Context: System Theoretic Process Analysis for Privacy (STPA-Priv) is a novel privacy risk elicitation method using a top down approach. It has not gotten very much attention but may offer a convenient structured approach and generation of additional artifacts compared to other methods. Aim: The aim of this exploratory study is to find out what benefits the privacy risk elicitation method STPA-Priv has and to explain how the method can be used. Method: Therefore we apply STPA-Priv to a real world health scenario that involves a smart glucose measurement device used by children. Different kinds of data from the smart device including location data should be shared with the parents, physicians, and urban planners. This makes it a sociotechnical system that offers adequate and complex privacy risks to be found. Results: We find out that STPA-Priv is a structured method for privacy analysis and finds complex privacy risks. The method is supported by a tool called XSTAMPP which makes the analysis and its results more profound. Additionally, we learn that an iterative application of the steps might be necessary to find more privacy risks when more information about the system is available later. Conclusions: STPA-Priv helps to identify complex privacy risks that are derived from sociotechnical interactions in a system. It also outputs privacy constraints that are to be enforced by the system to ensure privacy.
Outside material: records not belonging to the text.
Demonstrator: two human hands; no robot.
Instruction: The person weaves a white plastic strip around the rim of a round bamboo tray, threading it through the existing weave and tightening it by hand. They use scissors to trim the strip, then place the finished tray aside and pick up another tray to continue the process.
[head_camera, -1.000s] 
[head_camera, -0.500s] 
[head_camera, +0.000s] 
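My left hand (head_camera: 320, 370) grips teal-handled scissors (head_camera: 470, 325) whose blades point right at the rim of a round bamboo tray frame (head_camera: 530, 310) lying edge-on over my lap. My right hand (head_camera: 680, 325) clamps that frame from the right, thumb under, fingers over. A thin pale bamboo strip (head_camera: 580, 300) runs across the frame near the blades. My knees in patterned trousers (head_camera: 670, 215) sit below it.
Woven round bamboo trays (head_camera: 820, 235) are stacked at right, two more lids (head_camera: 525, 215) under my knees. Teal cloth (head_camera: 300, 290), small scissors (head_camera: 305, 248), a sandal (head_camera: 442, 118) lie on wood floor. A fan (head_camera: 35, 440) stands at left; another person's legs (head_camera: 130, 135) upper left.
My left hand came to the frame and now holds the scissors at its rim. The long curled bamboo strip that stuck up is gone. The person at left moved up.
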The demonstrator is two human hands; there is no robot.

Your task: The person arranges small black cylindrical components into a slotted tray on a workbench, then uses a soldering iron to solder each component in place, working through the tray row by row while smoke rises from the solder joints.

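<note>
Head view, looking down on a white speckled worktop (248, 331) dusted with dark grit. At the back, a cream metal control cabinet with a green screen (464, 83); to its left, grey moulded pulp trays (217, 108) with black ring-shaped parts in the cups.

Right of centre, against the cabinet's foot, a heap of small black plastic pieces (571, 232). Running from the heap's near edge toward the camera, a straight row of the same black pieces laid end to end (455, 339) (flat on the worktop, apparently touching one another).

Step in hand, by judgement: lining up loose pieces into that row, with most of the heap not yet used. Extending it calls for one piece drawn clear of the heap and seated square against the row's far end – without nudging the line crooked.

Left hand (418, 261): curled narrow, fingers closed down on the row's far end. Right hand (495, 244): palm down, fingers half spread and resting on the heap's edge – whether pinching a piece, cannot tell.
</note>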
基于系统理论过程分析(STPA-Priv)的隐私延伸引出电子医疗隐私风险的探索性研究
背景:隐私系统理论过程分析(STPA-Priv)是一种采用自顶向下方法的新型隐私风险提取方法。它还没有得到很多关注,但与其他方法相比,它可能提供了一种方便的结构化方法和生成额外工件的方法。目的:本探索性研究的目的是找出隐私风险诱导方法STPA-Priv有什么好处,并解释如何使用该方法。方法:因此,我们将STPA-Priv应用于现实世界的健康场景,其中涉及儿童使用的智能葡萄糖测量设备。来自智能设备的不同类型的数据,包括位置数据,应该与父母、医生和城市规划者共享。这使得它成为一个社会技术系统,提供了足够的和复杂的隐私风险。结果:发现stp - priv是一种结构化的隐私分析方法,能够发现复杂的隐私风险。该方法由一个名为XSTAMPP的工具支持,该工具使分析及其结果更加深刻。此外,我们还了解到,当稍后有更多关于系统的信息可用时,这些步骤的迭代应用程序可能是发现更多隐私风险所必需的。结论:STPA-Priv有助于识别源自系统中社会技术交互的复杂隐私风险。它还输出由系统强制执行的隐私约束,以确保隐私。
本文章由计算机程序翻译,如有差异,请以英文原文为准。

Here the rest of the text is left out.